Warned by a remembrance of the doctor's last injunctions; trembling in secret, as she felt under her hand the heavy, toilsome, irregular heaving of her mother's heart, as she saw the rapid changes of color, from pale to red, and from red to pale again, that fluttered across her mother's face, she resolved to let no more words pass between them which were of a nature to recall painfully the sorrows and the suffering of the years that were gone. After describing the interview between her husband and herself which ended in the disclosure of the Secret, she led her mother, with compassionate abruptness, to speak of the future, of the time when she would be able to travel again, of the happiness of returning together to Cornwall, of the little festival they might hold on arriving at Uncle Joseph's house in Truro, and of the time after that, when they might go on still farther to Porthgenna, or perhaps to some other place where new scenes and new faces might help them to forget all sad associations which it was best to think of no more.
Rosamond was still speaking on these topics, her mother was still listening to her with growing interest in every word that she said, when Uncle Joseph returned. He brought in with him a basket of flowers and a basket of fruit, which he held up in triumph at the foot of his niece's bed.

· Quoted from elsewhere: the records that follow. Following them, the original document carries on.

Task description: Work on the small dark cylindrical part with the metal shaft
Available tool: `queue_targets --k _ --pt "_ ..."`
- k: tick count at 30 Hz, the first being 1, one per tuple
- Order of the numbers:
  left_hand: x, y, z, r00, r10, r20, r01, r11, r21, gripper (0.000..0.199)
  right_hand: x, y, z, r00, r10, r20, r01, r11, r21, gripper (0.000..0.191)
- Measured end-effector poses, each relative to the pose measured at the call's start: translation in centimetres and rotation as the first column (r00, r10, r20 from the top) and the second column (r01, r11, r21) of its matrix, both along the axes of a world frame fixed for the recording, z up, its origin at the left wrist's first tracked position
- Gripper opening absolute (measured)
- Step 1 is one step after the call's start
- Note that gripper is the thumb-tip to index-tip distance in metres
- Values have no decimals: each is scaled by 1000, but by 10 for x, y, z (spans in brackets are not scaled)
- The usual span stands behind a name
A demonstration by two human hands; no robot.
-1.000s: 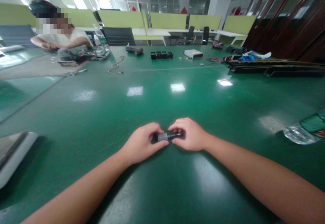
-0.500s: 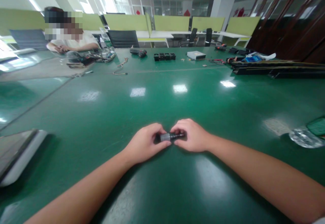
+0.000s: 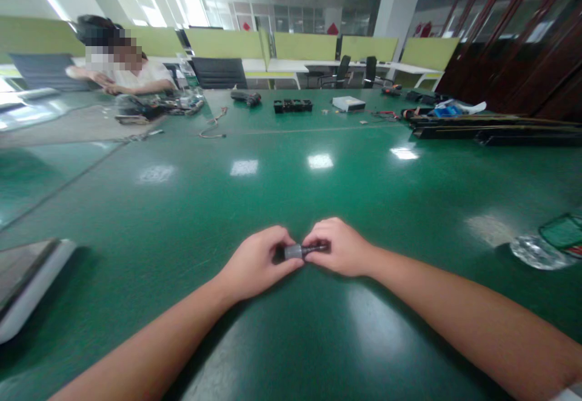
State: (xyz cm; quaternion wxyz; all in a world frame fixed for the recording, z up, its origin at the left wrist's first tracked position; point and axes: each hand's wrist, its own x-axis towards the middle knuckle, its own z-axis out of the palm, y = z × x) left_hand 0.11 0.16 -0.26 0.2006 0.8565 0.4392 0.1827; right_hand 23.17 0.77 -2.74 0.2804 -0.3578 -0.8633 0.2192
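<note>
A small dark grey cylindrical part (image 3: 293, 252) with a thin black shaft lies level between my two hands, just over the green table (image 3: 273, 188). My left hand (image 3: 261, 261) is closed round its thick grey end, thumb below and fingers above. The thin shaft end is pinched by my right hand (image 3: 339, 248), whose curled fingers partly cover its tip. The fingertips of both hands nearly meet at the middle of the part.
A flat device (image 3: 31, 279) sits at the left edge. At the right is a clear plastic bottle (image 3: 541, 252). Farther back are a black block (image 3: 293, 105), a white box (image 3: 348, 104), dark bars (image 3: 491, 129), a cable (image 3: 213, 124) and a seated person (image 3: 136, 76).
My right thumb and fingers have closed in nearer to the grey body. The view has shifted slightly. The seated person's hands have moved a little.
</note>
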Motion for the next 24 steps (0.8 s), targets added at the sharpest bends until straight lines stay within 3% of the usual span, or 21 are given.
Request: queue_targets --k 24 --pt "0 0 0 1000 -16 5 16 1000 -7 26 1 -1 -2 1000 14 11 -14 1000 25 15"
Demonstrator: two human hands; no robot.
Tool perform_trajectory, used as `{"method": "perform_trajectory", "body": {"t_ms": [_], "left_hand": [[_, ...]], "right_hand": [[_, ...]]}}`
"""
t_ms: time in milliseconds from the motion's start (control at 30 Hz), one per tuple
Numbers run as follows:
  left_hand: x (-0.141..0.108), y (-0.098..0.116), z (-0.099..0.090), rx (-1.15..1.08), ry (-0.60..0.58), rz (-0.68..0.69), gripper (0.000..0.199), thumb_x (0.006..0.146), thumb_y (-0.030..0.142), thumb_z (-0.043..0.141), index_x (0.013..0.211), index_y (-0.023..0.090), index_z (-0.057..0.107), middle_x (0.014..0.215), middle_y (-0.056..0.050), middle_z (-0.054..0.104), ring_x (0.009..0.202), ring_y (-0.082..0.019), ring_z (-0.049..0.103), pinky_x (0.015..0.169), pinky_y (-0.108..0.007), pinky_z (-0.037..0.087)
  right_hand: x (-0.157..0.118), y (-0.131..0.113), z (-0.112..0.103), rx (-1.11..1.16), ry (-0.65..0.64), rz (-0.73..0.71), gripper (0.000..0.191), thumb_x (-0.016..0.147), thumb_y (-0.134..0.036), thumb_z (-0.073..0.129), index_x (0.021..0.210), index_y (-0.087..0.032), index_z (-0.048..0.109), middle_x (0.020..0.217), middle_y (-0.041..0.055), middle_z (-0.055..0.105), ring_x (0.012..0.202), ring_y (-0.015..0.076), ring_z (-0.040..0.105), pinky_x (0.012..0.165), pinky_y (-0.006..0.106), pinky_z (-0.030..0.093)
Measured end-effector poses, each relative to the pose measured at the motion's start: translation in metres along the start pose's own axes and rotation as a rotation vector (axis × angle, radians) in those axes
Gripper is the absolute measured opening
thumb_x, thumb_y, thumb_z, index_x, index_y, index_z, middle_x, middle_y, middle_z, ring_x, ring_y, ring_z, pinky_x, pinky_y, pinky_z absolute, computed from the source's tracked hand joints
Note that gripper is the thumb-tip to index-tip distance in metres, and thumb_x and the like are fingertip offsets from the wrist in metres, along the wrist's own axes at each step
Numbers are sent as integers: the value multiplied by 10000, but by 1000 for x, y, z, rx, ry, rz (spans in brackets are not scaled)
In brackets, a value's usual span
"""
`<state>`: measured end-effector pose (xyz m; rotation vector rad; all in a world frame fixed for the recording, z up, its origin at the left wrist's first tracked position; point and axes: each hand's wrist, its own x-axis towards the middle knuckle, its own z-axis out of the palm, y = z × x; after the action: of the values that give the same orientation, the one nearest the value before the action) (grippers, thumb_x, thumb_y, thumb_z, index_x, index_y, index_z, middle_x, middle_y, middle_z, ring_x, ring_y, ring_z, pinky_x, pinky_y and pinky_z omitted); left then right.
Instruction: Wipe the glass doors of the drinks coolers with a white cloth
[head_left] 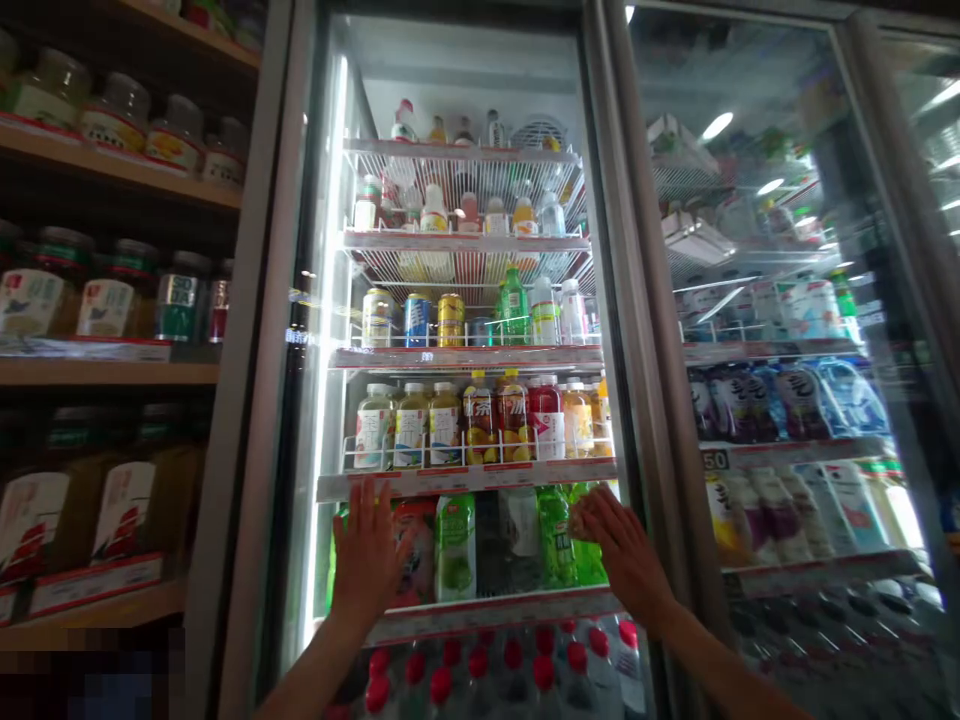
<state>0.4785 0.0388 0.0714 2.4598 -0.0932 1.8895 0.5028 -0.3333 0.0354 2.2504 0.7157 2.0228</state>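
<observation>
In front of the lit drinks fridge, my left hand (pixel 366 552) is raised with its fingers stretched and spread, holding nothing. It seems to lie near or on the glass door (pixel 465 85); contact cannot be told. My right hand (pixel 626 550) is at the door's right side, fingers close together, with a small pale crumpled thing (pixel 580 520) at the fingertips that I cannot make out. Behind the hands stand green bottles (pixel 456 545) and a red bottle (pixel 415 550) on a shelf. Bottles with red caps (pixel 478 662) fill the bottom.
Higher shelves hold juice bottles (pixel 411 425), cans (pixel 451 320) and small bottles (pixel 435 210). A metal door frame (pixel 651 300) separates this door from another glass-fronted fridge (pixel 787 450). At left, a wooden shelf (pixel 105 374) carries jars (pixel 112 290).
</observation>
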Motion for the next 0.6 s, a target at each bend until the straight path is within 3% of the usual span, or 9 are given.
{"method": "perform_trajectory", "body": {"t_ms": [100,167,233,333,400,533,600], "left_hand": [[-2,-2,1,1,8,11,641,880,482,273,1386,89,251,1456,-202,237,1377,-302,115,1040,-575,224],[-3,-3,2,-2,0,8,647,878,493,267,1384,90,258,1456,-199,240,1377,-303,115,1041,-574,220],[-5,-4,2,-3,-18,5,643,875,491,273,1381,92,269,1458,-196,237,1377,-302,118,1044,-567,221],[-10,-3,3,8,-31,13,616,875,467,293,1377,110,282,1463,-186,232,1378,-292,120,1053,-554,214],[-13,-3,4,19,-12,27,607,876,453,300,1380,114,277,1462,-185,236,1380,-287,111,1058,-554,202],[-15,-4,4,31,2,45,611,874,445,319,1386,117,260,1467,-184,222,1383,-282,86,1057,-552,209],[-16,-6,3,27,-20,60,607,871,443,333,1381,119,275,1471,-178,213,1382,-287,89,1047,-551,235]], "right_hand": [[45,19,2,-15,95,126,644,842,-76,338,1434,-249,153,1447,84,316,1357,239,220,1020,499,356],[61,24,3,-23,149,220,651,853,-98,345,1441,-252,112,1464,84,279,1361,250,206,1025,516,343],[50,16,4,-20,162,252,664,853,-91,331,1442,-268,82,1477,70,249,1360,249,209,1022,515,350],[15,-5,5,-4,112,175,678,833,-51,320,1436,-292,127,1479,45,248,1351,244,239,1008,483,383],[13,-13,8,8,75,136,670,825,-41,325,1428,-290,174,1471,44,270,1348,248,245,1002,479,389],[71,-23,13,30,135,205,612,845,-92,346,1428,-197,191,1462,115,272,1362,275,195,1019,522,340],[87,-38,13,49,132,165,585,838,-87,336,1411,-165,245,1465,130,260,1370,278,162,1032,523,315]]}}
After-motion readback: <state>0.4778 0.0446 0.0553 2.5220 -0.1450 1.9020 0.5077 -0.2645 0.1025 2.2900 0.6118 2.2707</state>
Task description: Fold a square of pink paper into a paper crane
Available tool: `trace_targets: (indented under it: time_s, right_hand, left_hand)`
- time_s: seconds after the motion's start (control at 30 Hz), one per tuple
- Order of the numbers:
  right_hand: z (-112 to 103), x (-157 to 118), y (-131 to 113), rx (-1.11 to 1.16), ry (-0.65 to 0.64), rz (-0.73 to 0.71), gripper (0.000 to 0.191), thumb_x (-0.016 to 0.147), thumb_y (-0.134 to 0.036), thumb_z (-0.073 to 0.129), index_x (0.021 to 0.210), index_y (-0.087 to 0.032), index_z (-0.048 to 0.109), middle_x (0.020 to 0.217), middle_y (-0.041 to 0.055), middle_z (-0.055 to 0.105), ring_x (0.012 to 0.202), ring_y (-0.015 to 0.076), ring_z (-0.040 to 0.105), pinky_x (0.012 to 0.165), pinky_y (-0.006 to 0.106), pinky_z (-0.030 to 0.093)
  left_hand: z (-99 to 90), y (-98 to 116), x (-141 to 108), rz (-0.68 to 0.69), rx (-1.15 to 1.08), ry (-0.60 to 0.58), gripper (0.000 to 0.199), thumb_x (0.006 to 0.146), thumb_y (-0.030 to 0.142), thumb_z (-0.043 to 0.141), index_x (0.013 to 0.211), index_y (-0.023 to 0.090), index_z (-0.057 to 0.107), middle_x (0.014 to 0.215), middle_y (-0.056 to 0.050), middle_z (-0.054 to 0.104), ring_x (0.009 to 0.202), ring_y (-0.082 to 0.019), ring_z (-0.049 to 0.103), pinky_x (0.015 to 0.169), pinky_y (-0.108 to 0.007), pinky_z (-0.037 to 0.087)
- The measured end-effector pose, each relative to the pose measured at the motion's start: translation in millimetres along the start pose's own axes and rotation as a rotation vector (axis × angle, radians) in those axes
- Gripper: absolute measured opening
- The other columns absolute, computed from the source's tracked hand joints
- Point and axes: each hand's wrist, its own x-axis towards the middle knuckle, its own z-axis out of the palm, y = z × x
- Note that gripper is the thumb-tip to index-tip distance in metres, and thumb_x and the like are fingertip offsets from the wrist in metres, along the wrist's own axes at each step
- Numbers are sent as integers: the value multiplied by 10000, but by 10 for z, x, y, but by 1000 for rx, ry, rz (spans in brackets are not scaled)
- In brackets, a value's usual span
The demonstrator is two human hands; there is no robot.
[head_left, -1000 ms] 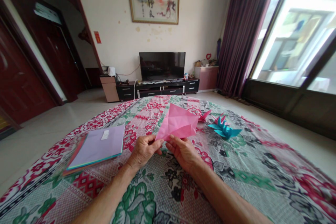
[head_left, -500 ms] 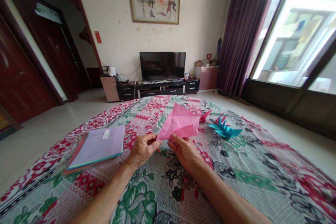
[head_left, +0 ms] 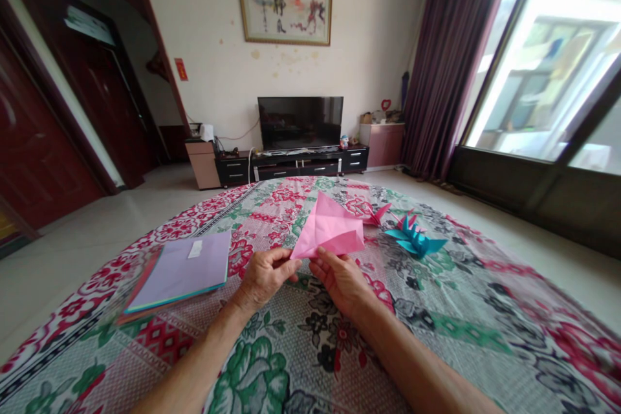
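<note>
A partly folded pink paper [head_left: 328,228] is held up over the patterned tablecloth [head_left: 272,362], its lower edge toward me. My left hand [head_left: 266,277] pinches its left corner between thumb and fingers. Along the bottom edge, my right hand [head_left: 340,279] grips the paper, thumb on top and fingers beneath. A flap is folded up along the lower right of the sheet. Just right of the paper lies a pink folded paper figure [head_left: 379,215], partly hidden behind it.
Blue folded paper figures [head_left: 417,240] rest on the right, with more pink ones behind. A stack of coloured paper [head_left: 182,268], lilac on top with a small white piece [head_left: 195,250], lies on the left. Beyond the table stand a television [head_left: 301,123] and a low cabinet [head_left: 310,165].
The pink paper has tilted slightly, and its top tip and right edge have shifted a little to the left. Both hands keep their grip in nearly the same place.
</note>
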Motion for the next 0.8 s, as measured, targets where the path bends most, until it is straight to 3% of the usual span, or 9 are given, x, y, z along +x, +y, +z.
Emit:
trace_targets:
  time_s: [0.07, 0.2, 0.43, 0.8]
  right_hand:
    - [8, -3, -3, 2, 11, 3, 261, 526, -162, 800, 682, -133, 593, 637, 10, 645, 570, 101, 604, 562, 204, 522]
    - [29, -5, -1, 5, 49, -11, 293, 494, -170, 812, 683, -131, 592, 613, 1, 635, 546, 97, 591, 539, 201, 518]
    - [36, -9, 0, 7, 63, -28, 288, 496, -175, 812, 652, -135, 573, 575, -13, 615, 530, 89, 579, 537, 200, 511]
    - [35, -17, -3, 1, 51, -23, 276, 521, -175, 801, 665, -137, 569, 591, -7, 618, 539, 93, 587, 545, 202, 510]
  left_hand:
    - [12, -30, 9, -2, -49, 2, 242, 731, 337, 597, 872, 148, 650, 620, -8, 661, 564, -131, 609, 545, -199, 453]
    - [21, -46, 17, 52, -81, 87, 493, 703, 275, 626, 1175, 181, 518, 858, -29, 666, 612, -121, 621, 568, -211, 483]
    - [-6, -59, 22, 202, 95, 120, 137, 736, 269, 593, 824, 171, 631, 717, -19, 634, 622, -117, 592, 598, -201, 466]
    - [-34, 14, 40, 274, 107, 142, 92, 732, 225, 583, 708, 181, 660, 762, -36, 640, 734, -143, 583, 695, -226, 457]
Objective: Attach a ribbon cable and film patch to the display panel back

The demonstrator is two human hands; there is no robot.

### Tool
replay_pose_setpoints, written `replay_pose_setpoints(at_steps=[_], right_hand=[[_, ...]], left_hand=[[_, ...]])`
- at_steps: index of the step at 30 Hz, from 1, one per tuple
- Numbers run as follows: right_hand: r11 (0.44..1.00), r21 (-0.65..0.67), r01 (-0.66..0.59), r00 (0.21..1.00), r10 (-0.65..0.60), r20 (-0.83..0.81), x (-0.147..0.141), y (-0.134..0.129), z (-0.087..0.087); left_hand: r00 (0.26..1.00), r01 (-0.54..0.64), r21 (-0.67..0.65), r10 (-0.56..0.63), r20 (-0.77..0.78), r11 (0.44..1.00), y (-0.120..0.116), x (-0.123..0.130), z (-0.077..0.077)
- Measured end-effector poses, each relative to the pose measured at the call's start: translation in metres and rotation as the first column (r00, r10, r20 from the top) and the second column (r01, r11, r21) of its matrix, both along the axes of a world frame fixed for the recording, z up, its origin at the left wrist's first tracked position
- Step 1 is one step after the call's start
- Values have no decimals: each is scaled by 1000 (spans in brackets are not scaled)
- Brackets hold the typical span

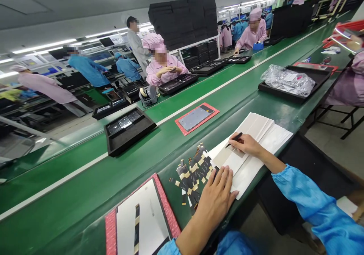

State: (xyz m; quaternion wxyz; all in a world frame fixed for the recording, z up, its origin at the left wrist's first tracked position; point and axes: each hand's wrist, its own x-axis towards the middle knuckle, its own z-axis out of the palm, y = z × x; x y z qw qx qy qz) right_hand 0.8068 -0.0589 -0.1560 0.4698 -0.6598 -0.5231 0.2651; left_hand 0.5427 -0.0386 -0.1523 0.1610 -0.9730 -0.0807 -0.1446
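Note:
My right hand (245,146) pinches slim, pointed black tweezers (236,136), their tip angled down over a stack of white sheets (257,128). The top sheet has a greyish patch under my fingers. My left hand (217,194) lies palm down with its fingers stretched out, resting on the near left edge of the sheets. Beside its fingertips is a loose pile of small black and tan flex cables (193,171), partly covered by the hand. To the left, a large pale display panel (150,209) lies on pink foam, with a black-and-tan flex strip (137,224) across it.
A smaller grey panel (196,118) lies on red foam across the green bench (85,194). Black trays (129,133) stand beyond, one at right holding a plastic-wrapped bundle (288,81). A tape dispenser (148,96) and co-workers in pink are opposite; another person sits at right.

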Motion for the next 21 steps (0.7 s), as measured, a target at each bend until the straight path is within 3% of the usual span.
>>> replay_pose_setpoints(at_steps=[15,21], right_hand=[[999,22,40,991,-42,130,-3,-2,-3],[998,67,23,999,-25,39,-2,-2,0]], left_hand=[[999,-19,-38,20,29,999,-1,2,-2],[999,-14,-127,19,35,992,-1,2,1]])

"I have been walking about, my child, in the fine bright sunshine," he said, "and waiting to give your face plenty of time to look happy, so that I might see it again as I want to see it always, for the rest of my life. Aha, Sarah! it is I who have brought the right doctor to cure you!" he added gayly, looking at Rosamond. "She has made you better already. Wait but a little while longer, and she shall get you up from your bed again, with your two cheeks as red, and your heart as light, and your tongue as fast to chatter as mine. See the fine flowers and the fruit I have bought that is nice to your eyes, and nice to your nose, and nicest of all to put into your mouth! It is festival-time with us to-day, and we must make the room bright, bright, bright, all over. And then, there is your dinner to come soon; I have seen it on the dish—a cherub among chicken-fowls! And, after that, there is your fine sound sleep, with Mozart to sing the cradle song, and with me to sit for watch, and to go down stairs when you wake up again, and fetch your cup of tea. Ah, my child, my child, what a fine thing it is to have come at last to this festival-day!"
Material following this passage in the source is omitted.